*EXERCISE INSTRUCTIONS*: When you reach the line containing "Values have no", stop after it; until then, copy each line of the listing exactly, starting with the first.
+===+
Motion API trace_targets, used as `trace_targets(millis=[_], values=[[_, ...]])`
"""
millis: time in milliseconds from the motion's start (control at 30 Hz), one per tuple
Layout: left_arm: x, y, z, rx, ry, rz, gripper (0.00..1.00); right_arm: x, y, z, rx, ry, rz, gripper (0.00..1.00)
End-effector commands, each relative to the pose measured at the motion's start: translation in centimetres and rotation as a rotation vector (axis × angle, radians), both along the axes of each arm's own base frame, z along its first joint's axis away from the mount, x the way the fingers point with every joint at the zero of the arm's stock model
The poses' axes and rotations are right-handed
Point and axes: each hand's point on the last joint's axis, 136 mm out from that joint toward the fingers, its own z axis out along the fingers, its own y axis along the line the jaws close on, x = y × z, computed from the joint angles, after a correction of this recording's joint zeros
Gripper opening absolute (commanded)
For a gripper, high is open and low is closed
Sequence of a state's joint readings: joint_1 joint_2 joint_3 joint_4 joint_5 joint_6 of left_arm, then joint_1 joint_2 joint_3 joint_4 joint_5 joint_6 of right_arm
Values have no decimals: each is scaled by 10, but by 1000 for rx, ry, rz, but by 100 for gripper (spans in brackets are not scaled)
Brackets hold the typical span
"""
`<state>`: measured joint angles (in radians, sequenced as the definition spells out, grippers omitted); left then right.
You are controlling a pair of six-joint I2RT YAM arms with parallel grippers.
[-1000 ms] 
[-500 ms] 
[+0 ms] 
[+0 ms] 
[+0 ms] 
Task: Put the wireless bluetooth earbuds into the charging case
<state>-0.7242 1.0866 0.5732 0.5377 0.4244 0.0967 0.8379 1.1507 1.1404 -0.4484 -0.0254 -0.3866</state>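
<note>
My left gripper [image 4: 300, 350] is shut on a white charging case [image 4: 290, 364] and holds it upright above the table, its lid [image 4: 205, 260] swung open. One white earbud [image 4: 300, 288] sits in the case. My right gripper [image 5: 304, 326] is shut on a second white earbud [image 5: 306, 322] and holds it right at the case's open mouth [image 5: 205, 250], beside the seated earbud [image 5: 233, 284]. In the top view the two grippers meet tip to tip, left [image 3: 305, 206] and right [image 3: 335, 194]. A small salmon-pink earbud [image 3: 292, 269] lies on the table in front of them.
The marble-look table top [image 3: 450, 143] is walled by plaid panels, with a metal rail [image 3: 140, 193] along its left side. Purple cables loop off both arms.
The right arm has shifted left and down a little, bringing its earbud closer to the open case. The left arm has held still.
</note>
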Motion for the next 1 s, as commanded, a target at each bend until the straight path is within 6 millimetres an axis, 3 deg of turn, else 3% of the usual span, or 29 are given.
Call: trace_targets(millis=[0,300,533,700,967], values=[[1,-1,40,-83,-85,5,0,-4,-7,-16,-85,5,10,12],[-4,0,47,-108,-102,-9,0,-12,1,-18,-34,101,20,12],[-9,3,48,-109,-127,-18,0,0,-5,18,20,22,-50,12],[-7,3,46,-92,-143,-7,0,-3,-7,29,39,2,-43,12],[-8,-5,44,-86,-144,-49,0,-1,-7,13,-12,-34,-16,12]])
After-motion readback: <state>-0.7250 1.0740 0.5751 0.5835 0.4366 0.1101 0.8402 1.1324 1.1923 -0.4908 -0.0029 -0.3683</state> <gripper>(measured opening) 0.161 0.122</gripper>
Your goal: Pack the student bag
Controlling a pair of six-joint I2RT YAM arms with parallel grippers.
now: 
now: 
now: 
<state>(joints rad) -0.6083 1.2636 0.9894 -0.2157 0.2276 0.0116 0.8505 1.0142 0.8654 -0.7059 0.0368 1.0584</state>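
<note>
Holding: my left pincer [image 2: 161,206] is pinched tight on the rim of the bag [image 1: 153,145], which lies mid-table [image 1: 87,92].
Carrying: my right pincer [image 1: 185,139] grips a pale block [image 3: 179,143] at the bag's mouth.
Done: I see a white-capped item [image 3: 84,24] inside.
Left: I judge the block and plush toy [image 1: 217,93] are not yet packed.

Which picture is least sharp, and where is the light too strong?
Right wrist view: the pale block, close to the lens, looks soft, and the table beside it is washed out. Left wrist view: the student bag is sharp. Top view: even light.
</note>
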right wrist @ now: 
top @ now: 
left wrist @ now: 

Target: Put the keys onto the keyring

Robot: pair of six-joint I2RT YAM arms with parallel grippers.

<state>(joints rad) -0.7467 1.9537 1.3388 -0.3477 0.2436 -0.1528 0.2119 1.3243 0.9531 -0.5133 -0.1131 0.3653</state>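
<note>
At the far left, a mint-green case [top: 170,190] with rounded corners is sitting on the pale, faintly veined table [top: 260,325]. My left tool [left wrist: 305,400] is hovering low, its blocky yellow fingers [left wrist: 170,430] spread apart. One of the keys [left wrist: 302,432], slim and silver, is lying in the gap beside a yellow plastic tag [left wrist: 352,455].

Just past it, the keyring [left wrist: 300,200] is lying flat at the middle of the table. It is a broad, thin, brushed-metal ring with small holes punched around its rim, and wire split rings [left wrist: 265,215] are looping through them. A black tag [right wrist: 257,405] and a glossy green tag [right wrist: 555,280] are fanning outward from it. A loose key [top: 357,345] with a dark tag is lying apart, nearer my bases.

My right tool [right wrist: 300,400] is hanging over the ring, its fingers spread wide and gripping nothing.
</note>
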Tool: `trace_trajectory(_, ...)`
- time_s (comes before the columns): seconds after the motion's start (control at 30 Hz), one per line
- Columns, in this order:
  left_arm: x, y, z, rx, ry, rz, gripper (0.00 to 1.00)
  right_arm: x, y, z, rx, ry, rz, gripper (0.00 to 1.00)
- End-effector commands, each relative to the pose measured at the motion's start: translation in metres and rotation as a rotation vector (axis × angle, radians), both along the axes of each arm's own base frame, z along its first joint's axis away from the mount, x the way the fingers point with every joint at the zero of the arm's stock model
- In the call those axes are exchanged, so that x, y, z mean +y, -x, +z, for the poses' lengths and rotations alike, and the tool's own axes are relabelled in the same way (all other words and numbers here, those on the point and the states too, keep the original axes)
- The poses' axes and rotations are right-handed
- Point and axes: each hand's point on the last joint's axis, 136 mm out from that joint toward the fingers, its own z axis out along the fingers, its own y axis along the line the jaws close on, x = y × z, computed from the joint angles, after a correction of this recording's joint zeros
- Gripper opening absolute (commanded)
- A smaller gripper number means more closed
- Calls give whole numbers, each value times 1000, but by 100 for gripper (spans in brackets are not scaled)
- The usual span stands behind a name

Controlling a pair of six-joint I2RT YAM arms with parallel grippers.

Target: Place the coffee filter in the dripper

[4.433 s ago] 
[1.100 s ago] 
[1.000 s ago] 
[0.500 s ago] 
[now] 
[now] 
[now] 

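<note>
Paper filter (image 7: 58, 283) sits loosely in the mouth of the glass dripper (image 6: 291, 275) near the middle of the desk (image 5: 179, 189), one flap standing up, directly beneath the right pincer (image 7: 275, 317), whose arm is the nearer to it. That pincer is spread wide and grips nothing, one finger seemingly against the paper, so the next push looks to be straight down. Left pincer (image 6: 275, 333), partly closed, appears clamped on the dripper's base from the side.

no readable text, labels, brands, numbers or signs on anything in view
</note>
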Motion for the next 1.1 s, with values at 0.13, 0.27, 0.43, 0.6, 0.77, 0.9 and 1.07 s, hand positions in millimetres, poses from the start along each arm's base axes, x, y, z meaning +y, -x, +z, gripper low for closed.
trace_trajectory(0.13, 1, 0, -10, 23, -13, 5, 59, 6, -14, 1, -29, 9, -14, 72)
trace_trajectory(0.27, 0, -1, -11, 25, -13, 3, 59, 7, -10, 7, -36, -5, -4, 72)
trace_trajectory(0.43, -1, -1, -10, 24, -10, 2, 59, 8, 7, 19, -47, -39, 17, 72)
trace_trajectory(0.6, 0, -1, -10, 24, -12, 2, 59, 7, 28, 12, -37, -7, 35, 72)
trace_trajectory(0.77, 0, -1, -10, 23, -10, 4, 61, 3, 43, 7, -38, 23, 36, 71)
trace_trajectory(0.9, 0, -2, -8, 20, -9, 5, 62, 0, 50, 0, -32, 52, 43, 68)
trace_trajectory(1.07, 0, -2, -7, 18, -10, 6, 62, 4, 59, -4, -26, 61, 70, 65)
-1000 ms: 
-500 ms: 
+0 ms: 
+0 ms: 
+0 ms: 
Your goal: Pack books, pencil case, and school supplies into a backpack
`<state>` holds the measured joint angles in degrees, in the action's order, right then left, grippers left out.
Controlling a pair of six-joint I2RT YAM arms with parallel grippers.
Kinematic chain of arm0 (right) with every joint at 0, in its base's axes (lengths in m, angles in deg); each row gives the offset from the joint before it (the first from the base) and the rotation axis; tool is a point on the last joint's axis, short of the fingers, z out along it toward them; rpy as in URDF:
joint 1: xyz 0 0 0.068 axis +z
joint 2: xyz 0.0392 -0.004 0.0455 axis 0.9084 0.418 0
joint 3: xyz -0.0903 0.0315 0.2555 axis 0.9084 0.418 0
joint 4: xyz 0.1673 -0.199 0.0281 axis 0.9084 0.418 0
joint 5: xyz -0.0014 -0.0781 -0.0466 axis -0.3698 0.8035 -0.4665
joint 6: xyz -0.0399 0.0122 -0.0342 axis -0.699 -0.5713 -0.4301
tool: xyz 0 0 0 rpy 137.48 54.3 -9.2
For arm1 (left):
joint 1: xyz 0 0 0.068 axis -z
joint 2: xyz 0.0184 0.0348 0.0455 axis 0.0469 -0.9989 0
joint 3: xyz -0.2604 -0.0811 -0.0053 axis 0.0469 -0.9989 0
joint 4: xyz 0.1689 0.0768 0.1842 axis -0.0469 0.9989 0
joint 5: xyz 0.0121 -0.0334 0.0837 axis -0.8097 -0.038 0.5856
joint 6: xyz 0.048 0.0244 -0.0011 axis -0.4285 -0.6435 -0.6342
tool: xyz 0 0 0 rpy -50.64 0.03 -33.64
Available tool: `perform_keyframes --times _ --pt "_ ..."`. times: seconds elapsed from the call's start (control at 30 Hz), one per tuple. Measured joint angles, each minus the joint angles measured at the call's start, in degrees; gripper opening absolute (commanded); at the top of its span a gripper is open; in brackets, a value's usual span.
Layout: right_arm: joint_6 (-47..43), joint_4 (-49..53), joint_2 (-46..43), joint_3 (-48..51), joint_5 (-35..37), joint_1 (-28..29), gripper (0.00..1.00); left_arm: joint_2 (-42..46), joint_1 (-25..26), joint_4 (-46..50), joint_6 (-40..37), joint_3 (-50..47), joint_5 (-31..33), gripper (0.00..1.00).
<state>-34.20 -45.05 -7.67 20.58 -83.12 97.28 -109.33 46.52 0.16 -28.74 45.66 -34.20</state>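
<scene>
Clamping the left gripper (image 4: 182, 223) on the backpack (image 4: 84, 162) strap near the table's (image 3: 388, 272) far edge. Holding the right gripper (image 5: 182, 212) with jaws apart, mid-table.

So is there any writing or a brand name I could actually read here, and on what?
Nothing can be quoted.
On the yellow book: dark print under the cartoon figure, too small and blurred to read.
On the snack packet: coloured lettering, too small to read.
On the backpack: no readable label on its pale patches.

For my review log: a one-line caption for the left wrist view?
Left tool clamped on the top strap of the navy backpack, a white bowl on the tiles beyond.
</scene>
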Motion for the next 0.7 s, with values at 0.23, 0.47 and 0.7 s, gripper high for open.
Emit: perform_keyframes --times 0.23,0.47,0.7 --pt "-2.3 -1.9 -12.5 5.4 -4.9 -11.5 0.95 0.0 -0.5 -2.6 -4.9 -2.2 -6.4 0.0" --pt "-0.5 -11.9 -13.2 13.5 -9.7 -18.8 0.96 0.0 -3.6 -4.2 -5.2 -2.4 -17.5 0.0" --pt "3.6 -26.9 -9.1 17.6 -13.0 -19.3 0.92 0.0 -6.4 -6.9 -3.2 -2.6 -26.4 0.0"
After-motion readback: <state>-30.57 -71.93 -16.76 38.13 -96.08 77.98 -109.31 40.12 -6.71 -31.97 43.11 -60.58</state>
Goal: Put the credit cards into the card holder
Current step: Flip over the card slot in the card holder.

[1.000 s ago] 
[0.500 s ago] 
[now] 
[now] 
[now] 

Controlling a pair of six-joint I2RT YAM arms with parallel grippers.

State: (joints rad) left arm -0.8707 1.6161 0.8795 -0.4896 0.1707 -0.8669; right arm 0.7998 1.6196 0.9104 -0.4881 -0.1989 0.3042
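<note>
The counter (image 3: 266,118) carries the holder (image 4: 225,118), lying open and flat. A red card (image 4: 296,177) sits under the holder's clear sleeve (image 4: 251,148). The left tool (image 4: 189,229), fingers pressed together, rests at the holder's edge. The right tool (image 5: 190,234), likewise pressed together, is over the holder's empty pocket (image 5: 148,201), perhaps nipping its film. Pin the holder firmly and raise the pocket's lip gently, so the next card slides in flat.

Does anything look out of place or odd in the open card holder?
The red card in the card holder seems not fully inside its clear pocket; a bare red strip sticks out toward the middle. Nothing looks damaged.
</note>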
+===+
*TASK SOLUTION*:
Motion API trace_targets, used as `trace_targets(millis=[_], values=[[_, ...]])`
"""
millis: time in milliseconds from the motion's start (control at 30 Hz), one per tuple
Layout: left_arm: x, y, z, rx, ry, rz, gripper (0.00..1.00); right_arm: x, y, z, rx, ry, rz, gripper (0.00..1.00)
End-effector commands, each relative to the pose measured at the motion's start: translation in centimetres and rotation as a rotation vector (axis × angle, radians), both along the axes of each arm's own base frame, z along its first joint's axis away from the mount, x the way the fingers point with every joint at the zero of the arm's stock model
The poses' axes and rotations are right-handed
Point and axes: each hand's point on the last joint's axis, 136 mm out from that joint toward the fingers, its own z axis out along the fingers, its own y axis along the line the jaws close on, x = y × z, computed from the joint angles, after a correction of this recording's joint zeros
Gripper opening absolute (commanded)
For a gripper, high is open and low is closed
Sequence of a state's joint readings: joint_1 joint_2 joint_3 joint_4 joint_5 joint_6 of left_arm, then joint_1 joint_2 joint_3 joint_4 joint_5 joint_6 of right_arm
Values have no decimals: each is scaled by 10, but by 1000 for rx, ry, rz, but by 100 for gripper (spans in brackets are not scaled)

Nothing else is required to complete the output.